▸ What you are asked to do
When you write out the material, keep every line exactly as it is.

▸ Given data
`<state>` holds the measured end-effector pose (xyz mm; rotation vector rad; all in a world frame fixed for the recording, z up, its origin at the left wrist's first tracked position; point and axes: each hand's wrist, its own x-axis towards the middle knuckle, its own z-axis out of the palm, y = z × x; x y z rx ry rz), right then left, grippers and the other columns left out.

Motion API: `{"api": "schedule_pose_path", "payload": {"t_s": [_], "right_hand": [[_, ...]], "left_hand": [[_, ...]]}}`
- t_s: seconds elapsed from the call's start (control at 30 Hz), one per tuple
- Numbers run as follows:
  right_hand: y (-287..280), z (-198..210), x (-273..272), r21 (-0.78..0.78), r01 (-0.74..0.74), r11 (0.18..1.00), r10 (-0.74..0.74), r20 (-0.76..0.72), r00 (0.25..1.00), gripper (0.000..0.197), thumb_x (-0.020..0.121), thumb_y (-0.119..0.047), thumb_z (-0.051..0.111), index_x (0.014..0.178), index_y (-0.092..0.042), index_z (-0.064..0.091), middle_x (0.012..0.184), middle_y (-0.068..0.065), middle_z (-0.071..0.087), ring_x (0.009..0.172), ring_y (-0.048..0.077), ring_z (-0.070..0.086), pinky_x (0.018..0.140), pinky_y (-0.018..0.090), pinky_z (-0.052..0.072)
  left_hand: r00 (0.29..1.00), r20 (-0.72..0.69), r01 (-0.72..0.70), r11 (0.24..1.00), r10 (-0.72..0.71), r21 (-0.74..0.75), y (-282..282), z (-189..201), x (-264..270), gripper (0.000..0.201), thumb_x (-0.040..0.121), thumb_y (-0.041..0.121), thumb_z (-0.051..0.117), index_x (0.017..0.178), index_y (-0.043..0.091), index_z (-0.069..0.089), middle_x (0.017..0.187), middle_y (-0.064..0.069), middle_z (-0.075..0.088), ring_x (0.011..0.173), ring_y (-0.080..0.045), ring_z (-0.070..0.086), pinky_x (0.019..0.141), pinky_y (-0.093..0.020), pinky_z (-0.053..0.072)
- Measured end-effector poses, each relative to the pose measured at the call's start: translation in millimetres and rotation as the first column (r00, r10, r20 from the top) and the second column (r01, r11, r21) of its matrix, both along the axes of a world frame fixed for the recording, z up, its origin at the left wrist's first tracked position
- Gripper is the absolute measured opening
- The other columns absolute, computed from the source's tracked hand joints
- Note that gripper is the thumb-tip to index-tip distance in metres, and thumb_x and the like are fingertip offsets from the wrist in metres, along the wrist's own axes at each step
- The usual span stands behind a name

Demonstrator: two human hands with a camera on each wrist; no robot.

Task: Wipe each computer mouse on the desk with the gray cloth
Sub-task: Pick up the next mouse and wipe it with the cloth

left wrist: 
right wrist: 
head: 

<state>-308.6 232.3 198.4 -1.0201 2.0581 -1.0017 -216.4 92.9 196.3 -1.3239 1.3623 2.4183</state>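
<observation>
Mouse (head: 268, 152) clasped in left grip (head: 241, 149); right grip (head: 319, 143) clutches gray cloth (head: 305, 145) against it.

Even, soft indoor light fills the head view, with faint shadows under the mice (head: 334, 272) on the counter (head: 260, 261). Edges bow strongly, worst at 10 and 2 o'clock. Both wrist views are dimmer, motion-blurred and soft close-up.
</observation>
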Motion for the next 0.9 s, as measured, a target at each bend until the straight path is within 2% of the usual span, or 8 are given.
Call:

▸ Your solution
`<state>` holds the measured end-effector pose (xyz mm; rotation vector rad; all in a world frame fixed for the recording, z up, its origin at the left wrist's first tracked position; point and axes: each hand's wrist, its own x-axis towards the middle knuckle, its own z-axis out of the palm, y = z × x; x y z rx ry rz), right then left, grippers and the other columns left out.

Motion API: `{"api": "schedule_pose_path", "payload": {"t_s": [_], "right_hand": [[_, ...]], "left_hand": [[_, ...]]}}`
- t_s: seconds elapsed from the call's start (control at 30 Hz), one per tuple
- Numbers run as follows:
  right_hand: y (-287..280), z (-198..210), x (-273..272), r21 (-0.78..0.78), r01 (-0.74..0.74), r11 (0.18..1.00), r10 (-0.74..0.74), r20 (-0.76..0.72), r00 (0.25..1.00), gripper (0.000..0.197), thumb_x (-0.020..0.121), thumb_y (-0.119..0.047), thumb_z (-0.051..0.111), index_x (0.014..0.178), index_y (-0.092..0.042), index_z (-0.064..0.091), middle_x (0.012..0.184), middle_y (-0.068..0.065), middle_z (-0.071..0.087), ring_x (0.009..0.172), ring_y (-0.048..0.077), ring_z (-0.070..0.086), pinky_x (0.018..0.140), pinky_y (-0.018..0.090), pinky_z (-0.052..0.072)
  left_hand: r00 (0.29..1.00), r20 (-0.72..0.69), r01 (-0.72..0.70), r11 (0.24..1.00), r10 (-0.72..0.71), r21 (-0.74..0.75), y (-282..282), z (-189..201), x (-264..270), gripper (0.000..0.201), thumb_x (-0.040..0.121), thumb_y (-0.041..0.121), thumb_z (-0.051..0.117), index_x (0.017..0.178), index_y (-0.043..0.091), index_z (-0.069..0.089), middle_x (0.017..0.187), middle_y (-0.064..0.069), middle_z (-0.075..0.088), ring_x (0.011..0.173), ring_y (-0.080..0.045), ring_z (-0.070..0.086), pinky_x (0.019..0.141), pinky_y (-0.093..0.020), pinky_z (-0.053..0.072)
- Measured end-effector poses, each relative to the pose measured at the call's start: translation in millimetres and rotation as the first column (r00, r10, r20 from the top) and the second column (r01, r11, r21) of its matrix, both along the axes of a world frame fixed for the recording, z up, its origin at the left wrist's first tracked position
- Gripper is the absolute measured opening
- The other columns absolute, computed from the source's tracked hand joints
- Note that gripper is the thumb-tip to index-tip distance in metres, and thumb_x and the like are fingertip offsets from the wrist in metres, along the wrist's own axes at each step
- The usual span stands behind a name

Demonstrator: two human hands with a camera on each wrist; no robot.

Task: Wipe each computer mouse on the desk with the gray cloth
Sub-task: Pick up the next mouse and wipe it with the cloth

left wrist: 
right wrist: 
head: 

<state>-308.6 232.3 198.4 -1.0201 2.0581 -1.0017 -216.4 92.9 196.3 -1.3239 1.3623 2.4183</state>
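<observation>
Mouse (head: 268, 152) clasped in left grip (head: 241, 149); right grip (head: 319, 143) clutches gray cloth (head: 305, 145) against it.

Even, soft indoor light fills the head view, with faint shadows under the mice (head: 334, 272) on the counter (head: 260, 261). Edges bow strongly, worst at 10 and 2 o'clock. Both wrist views are dimmer, motion-blurred and soft close-up.
</observation>
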Motion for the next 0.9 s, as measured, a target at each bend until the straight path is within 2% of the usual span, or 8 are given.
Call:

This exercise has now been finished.